== Supplied data
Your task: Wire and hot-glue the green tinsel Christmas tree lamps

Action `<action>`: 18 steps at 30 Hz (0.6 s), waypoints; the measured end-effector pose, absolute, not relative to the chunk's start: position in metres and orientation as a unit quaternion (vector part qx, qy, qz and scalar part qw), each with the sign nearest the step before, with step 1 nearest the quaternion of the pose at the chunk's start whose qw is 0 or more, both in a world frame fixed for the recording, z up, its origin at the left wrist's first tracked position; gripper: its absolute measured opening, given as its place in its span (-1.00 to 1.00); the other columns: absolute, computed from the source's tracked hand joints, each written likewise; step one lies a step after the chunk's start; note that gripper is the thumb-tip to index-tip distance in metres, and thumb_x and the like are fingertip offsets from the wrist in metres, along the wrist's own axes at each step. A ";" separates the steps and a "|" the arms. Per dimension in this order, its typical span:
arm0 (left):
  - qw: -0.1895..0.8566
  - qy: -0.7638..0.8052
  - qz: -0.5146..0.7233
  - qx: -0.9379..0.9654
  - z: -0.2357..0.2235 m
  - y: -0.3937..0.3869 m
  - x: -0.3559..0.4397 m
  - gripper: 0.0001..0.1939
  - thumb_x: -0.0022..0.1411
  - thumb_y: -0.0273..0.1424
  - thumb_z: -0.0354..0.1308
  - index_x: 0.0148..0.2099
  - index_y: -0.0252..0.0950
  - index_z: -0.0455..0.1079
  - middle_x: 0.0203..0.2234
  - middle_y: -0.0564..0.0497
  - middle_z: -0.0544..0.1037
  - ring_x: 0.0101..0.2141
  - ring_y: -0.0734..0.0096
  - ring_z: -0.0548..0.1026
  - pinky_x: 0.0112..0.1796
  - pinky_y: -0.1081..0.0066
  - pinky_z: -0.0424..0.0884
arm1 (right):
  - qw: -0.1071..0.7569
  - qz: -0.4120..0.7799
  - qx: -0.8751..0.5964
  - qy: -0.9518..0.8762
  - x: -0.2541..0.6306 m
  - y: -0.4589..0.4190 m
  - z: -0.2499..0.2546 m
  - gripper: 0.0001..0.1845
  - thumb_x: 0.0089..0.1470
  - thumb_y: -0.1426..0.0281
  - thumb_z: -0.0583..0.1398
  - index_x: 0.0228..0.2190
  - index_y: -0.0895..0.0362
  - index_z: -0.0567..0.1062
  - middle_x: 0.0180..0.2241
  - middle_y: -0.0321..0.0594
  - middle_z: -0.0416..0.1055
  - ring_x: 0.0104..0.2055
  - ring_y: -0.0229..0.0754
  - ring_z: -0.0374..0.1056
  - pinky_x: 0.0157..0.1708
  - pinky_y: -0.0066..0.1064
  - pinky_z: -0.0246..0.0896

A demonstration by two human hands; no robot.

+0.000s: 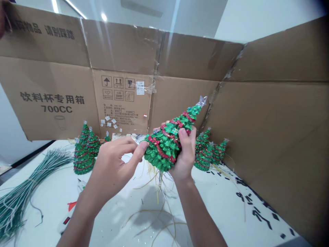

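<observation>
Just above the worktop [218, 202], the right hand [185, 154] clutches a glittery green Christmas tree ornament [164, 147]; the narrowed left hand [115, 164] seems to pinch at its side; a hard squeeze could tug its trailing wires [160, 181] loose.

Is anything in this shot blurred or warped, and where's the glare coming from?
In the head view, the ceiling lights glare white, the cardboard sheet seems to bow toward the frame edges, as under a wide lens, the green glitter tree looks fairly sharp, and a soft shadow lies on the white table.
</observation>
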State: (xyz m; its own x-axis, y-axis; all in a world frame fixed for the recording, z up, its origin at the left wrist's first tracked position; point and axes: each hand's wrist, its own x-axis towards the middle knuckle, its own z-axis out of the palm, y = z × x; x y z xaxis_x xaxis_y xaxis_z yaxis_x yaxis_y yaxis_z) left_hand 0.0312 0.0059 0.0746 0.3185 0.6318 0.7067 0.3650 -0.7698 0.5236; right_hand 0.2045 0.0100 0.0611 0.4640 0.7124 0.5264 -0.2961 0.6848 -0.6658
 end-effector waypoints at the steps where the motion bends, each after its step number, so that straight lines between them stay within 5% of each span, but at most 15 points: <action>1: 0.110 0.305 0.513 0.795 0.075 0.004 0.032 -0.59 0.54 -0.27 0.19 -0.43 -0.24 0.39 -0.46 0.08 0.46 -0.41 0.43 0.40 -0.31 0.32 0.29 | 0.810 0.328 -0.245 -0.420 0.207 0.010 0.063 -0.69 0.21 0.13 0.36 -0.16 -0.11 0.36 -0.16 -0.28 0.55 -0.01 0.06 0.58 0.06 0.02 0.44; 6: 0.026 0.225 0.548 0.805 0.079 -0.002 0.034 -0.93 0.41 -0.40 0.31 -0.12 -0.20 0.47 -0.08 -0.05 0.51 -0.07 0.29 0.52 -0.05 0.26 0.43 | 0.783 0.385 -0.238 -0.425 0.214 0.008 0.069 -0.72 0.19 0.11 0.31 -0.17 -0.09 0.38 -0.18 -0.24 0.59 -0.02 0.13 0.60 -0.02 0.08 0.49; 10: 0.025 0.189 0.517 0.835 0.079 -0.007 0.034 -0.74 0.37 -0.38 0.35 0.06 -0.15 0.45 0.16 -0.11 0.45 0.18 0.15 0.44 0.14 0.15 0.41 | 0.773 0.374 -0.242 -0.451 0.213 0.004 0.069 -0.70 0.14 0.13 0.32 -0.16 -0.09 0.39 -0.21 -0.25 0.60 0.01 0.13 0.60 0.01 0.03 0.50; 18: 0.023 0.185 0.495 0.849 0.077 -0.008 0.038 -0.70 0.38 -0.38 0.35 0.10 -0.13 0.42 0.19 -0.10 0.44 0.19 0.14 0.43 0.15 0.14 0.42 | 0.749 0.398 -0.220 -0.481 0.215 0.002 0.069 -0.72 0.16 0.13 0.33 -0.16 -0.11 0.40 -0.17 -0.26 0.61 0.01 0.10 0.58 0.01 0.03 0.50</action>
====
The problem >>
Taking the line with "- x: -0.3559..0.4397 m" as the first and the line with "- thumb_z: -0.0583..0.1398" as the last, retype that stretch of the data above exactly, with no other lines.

Exercise solution >>
  - x: -0.3559..0.4397 m
  - gripper: 0.0001..0.1939
  - thumb_x: -0.0022..0.1411
  - thumb_y: -0.0273..0.1424
  - thumb_z: -0.0354..0.1308
  - index_x: 0.0148..0.2099
  - index_y: -0.0252..0.0950
  - index_z: -0.0455..0.1079
  - middle_x: 0.0203..0.2234
  - middle_y: -0.0564..0.0497
  - middle_z: -0.0544..0.1037
  - ring_x: 0.0101..0.2141
  - ring_y: -0.0734..0.0096
  - ring_z: -0.0548..0.1026
  - pinky_x: 0.0112..0.1796
  - pinky_y: -0.1081..0.0066
  - pinky_z: -0.0424..0.0884
arm1 (right):
  - qw: -0.1071..0.7569
  - qz: -0.4120..0.7799
  - qx: -0.8751..0.5964
  - qy: -0.9518..0.8762
  - x: -0.2541..0.6306 m
  - y: -0.4589..0.4190 m
  - z: -0.2499..0.2546 m
  - gripper: 0.0001..0.1845
  - thumb_x: 0.0089..0.1470
  - thumb_y: -0.1426..0.0281
  - thumb_z: -0.0583..0.1398

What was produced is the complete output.